Сергей Михайлович Голицын рассказывал: «По смерти императрицы кабинет ее был опечатан несколько дней. По распоряжению императора великий князь Александр, А. Б. Куракин и Ростопчин разбирали бумаги. Втроем они нашли дело о Петре III, перевязанное черной ленточкой, и завещание Екатерины об устранении Павла Петровича. Вступавшего на престол Александра Павловича до его совершеннолетия регентшей назначалась Мария Федоровна. Александр Павлович по прочтении указа взял с Куракина и Ростопчина клятву, что они об этом завещании умолчат, и бросил его в топившуюся печку. По возвращении к Павлу Петровичу он спросил их, что они нашли. Они сказали ему. Потом спросил: «Нет ли чего обо мне?» — «Ничего нет», — ответил Александр Павлович. Тогда Павел перекрестился и сказал: «Слава Богу!»» В этом же духе говорят Саблуков и Энгельгардт. А. Брикнер несколько иначе сообщает об этом событии: «Павел вдвоем с Безбородко разбирал бумаги императрицы. В руках у него оказался пакет с надписью: «Вскрыть после моей смерти в Совете». Павел догадался, что в нем, и вопросительно взглянул на Безбородко. Тот молча указал рукой на топившийся камин. Эта находчивость Безбородко, одним движением руки отстранившего от Павла тайну, сблизила их окончательно. Павел Безбородко облагодетельствовал. Можно думать, что такое завещание было, и его исчезновение тем или иным путем не может считаться выдумкой. Императрица не могла ожидать столь скорой кончины, потому не трудно объяснить себе, что она откладывала обнародование решения вопроса о престолонаследии».
Действительно, Безбородко получил огромные пожалования и награды: в день коронации — титул князя, 30 тысяч десятин земли и 6 тысяч душ.

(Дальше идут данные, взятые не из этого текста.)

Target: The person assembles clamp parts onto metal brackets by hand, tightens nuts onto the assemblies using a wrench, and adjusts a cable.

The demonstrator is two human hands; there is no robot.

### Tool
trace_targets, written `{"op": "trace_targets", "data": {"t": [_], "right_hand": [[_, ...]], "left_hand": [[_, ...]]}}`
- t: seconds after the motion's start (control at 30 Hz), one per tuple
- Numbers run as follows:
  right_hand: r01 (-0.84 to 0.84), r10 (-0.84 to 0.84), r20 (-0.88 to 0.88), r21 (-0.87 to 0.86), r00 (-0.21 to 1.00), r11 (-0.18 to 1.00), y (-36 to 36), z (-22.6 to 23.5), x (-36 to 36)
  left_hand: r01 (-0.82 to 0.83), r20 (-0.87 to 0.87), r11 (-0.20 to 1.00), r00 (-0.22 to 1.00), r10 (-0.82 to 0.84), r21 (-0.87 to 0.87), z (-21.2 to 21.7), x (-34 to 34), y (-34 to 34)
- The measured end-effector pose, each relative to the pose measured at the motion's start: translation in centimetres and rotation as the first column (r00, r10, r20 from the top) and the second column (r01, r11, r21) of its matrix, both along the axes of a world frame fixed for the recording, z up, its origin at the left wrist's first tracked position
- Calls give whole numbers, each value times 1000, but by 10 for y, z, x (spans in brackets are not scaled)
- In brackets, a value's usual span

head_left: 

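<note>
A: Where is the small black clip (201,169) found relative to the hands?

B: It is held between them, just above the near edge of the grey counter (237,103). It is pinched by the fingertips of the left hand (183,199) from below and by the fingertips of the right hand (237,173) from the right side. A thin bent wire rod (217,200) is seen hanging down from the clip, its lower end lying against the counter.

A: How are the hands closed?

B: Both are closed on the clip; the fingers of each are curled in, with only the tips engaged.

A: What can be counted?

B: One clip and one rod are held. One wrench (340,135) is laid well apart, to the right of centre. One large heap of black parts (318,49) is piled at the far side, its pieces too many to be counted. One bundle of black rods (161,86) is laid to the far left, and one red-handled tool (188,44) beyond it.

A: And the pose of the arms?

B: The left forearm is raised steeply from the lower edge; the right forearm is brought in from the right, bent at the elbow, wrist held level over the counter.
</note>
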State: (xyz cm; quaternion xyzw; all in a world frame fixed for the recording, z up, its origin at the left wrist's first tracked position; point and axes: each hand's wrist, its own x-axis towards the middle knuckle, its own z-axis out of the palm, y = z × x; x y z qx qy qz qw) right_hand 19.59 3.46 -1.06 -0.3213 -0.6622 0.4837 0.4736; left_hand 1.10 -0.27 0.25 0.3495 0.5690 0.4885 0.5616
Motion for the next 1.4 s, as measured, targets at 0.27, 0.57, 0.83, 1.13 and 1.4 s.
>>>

Слухи о решении Екатерины II широко распространились в обществе. Вот что записал в своем дневнике по этому поводу А. Т. Болотов, человек, далекий от дворцовых интриг, находившийся в это время в Московской губернии: «Может быть, все сие случилось еще к лучшему и что Провидение и Промысел Божеский восхотел оказать тем особливую ко всем россиянам милость, что устроил и расположил конец всей великой монархини точно сим, а не иным образом… Носившаяся до того молва, якобы не намерена она была оставить престол свой своему сыну, а в наследники себе назначила своего внука, — подавала пример многим опасаться, чтоб чего-нибудь подобного при кончине государыни не воспоследовало».
Эти слухи доходили до Павла, вызывая его раздражение и ненависть к матери. «По природе вспыльчивый и горячий, Павел был очень раздражен своим отстранением от престола, который, согласно обычаю посещаемых им дворов, он считал своим законным достоянием», — писал беспристрастный очевидец событий.
В уме Павла воскресали с новой силой тяжелые воспоминания давно прошедших событий, те терзавшие его призраки, о которых Мария Федоровна упоминает в одном из своих писем. Из него стало вырабатываться своеобразное воплощение нового Гамлета, неумолимого судьи за совершенное некогда злое дело. Все эти тяжелые думы «преисполненного желчи и негодования цесаревича прикрывались наружным видом полной покорности матери, под которым, однако, таились бессильная злоба и нетерпеливое ожидание часа возмездия».
Французский посол Сегюр, проживший в Гатчине два дня перед своим возвращением во Францию в 1789 году, вспоминал: «История всех царей, низложенных с престола или убитых, была для него мыслью, неотступно преследовавшей его и ни на минуту не покидавшей его. Эти воспоминания возвращались, точно привидение, которое, беспрестанно преследуя его, сбивало его ум и затемняло его разум… Печальная судьба отца пугала его, он постоянно думал о ней, это была его господствующая мысль».
Состояние Павла В. О. Ключевский назвал «нравственной лихорадкой». Он «…становился все более мрачным, подозрительным и раздражительным; воображение наполнялось призраками, малейшее противоречие вызывало гнев, повсюду чуял революционный дух; во всех недостаток уважения к себе подозревал. Этому, кроме плана о престолонаследии, содействовали ужасы революции во Франции и свирепые вопли эмигрантов, вроде Эстергази, о подавлении революции кровью и железом, столкновения с людьми Екатерины».